General Evaluation Function for Multiple Models & Datasets

In [1]:
import numpy as np
import matplotlib.pyplot as plt
import seaborn as sns
from sklearn.metrics import accuracy_score, precision_score, recall_score, f1_score, roc_auc_score, confusion_matrix, classification_report

In [6]:
def evaluate_models(models, model_names, data_loaders, dataset_names, device='cuda'):
    """
    General evaluation function for multiple models across multiple datasets.


    Args:
    models (list): list of PyTorch models.
    model_names (list): list of model names (strings).
    data_loaders (list): list of DataLoader objects for datasets.
    dataset_names (list): list of dataset names (strings).
    device (str): device to run evaluation ('cuda' or 'cpu').


    Returns:
    results_dict (dict): nested dictionary containing metrics for each model/dataset.
    """
    results_dict = {}


    for model, m_name in zip(models, model_names):
        model.to(device)
        model.eval()
        results_dict[m_name] = {}


        for loader, d_name in zip(data_loaders, dataset_names):
            y_true, y_pred, y_prob = [], [], []
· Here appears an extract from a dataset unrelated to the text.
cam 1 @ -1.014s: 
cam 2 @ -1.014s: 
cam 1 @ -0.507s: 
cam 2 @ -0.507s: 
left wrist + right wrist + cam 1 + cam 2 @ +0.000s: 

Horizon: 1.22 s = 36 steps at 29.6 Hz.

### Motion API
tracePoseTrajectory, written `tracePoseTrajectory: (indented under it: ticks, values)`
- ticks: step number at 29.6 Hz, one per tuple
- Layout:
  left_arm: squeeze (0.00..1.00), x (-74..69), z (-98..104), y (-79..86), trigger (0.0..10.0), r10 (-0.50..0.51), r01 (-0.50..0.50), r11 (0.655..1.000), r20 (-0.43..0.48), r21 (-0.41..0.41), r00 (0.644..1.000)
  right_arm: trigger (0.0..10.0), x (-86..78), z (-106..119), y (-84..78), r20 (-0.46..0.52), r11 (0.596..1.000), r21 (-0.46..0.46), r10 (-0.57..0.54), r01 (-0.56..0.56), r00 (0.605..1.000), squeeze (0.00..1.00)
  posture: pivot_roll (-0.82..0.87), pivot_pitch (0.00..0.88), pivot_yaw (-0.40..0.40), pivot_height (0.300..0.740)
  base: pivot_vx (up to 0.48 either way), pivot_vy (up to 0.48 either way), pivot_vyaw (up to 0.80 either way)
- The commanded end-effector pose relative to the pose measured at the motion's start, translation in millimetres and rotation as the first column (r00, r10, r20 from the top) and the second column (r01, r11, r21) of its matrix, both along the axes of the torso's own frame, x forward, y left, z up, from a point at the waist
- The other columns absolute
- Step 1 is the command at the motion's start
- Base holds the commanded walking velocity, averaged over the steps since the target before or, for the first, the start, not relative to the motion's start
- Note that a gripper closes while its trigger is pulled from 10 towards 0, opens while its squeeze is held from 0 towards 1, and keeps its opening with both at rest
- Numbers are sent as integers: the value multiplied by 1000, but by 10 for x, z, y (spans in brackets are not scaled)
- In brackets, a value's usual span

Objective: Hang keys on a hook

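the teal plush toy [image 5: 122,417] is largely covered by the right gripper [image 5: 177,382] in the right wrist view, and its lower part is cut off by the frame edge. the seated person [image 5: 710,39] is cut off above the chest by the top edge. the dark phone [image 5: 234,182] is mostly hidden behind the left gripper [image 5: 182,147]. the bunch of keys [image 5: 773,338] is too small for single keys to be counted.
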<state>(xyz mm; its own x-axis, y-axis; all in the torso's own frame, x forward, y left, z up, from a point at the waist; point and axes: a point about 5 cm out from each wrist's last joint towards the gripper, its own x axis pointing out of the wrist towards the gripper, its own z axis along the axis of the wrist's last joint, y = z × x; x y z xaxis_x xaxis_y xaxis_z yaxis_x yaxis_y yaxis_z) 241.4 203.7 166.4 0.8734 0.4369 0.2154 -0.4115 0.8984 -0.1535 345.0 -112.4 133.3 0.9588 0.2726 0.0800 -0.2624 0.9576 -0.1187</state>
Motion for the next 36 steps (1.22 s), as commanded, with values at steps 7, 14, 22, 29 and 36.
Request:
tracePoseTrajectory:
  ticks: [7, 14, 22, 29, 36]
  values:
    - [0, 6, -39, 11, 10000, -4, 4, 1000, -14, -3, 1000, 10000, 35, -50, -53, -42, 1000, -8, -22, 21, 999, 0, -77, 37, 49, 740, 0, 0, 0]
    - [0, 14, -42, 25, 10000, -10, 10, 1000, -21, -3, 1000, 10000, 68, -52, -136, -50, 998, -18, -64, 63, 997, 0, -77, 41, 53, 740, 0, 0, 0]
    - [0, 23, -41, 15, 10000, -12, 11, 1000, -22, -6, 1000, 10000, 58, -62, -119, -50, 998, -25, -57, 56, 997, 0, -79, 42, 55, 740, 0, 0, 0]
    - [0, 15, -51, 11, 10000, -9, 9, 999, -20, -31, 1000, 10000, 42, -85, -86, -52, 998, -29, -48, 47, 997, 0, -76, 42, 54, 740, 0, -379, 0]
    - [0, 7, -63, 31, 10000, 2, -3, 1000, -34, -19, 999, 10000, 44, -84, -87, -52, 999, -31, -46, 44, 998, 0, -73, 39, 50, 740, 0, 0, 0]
            with torch.no_grad():
                for images, labels in loader:
                    images, labels = images.to(device), labels.to(device)
                    outputs = model(images)
                    probs = torch.softmax(outputs, dim=1)[:, 1]
                    preds = torch.argmax(outputs, dim=1)
                    y_true.extend(labels.cpu().numpy())
                    y_pred.extend(preds.cpu().numpy())
                    y_prob.extend(probs.cpu().numpy())


        # Compute metrics
        acc = accuracy_score(y_true, y_pred)
        prec = precision_score(y_true, y_pred)
        rec = recall_score(y_true, y_pred)
        f1 = f1_score(y_true, y_pred)
        auc = roc_auc_score(y_true, y_prob)
        cm = confusion_matrix(y_true, y_pred)


        # Store results
        results_dict[m_name][d_name] = {
        'accuracy': acc,
        'precision': prec,
        'recall': rec,
        'f1': f1,
        'roc_auc': auc,
        'confusion_matrix': cm
        }


        # --- Plot confusion matrix ---
        plt.figure(figsize=(5,4))
        sns.heatmap(cm, annot=True, fmt='d', cmap='Blues', xticklabels=['Real','AI'], yticklabels=['Real','AI'])
        plt.title(f'Confusion Matrix: {m_name} on {d_name}')
        plt.xlabel('Predicted')
        plt.ylabel('True')
        plt.show()


        # --- ROC Curve ---
        from sklearn.metrics import roc_curve
        fpr, tpr, _ = roc_curve(y_true, y_prob)
        plt.figure()
        plt.plot(fpr, tpr, label=f'{m_name} on {d_name} (AUC={auc:.2f})')
        plt.plot([0,1],[0,1],'--', color='gray')
        plt.xlabel('False Positive Rate')
        plt.ylabel('True Positive Rate')
        plt.title('ROC Curve')
        plt.legend()
        plt.show()


        # --- Classification report ---
        print(f'Classification Report for {m_name} on {d_name}:')
        print(classification_report(y_true, y_pred, target_names=['Real','AI']))


    return results_dict

In [5]:
# --- Example Usage ---
# models = [model1, model2]
# model_names = ['ResNet50', 'EfficientNetB0']
# data_loaders = [val_loader1, val_loader2]
# dataset_names = ['CIFAKE', 'ExtraDataset']
# results = evaluate_models(models, model_names, data_loaders, dataset_names)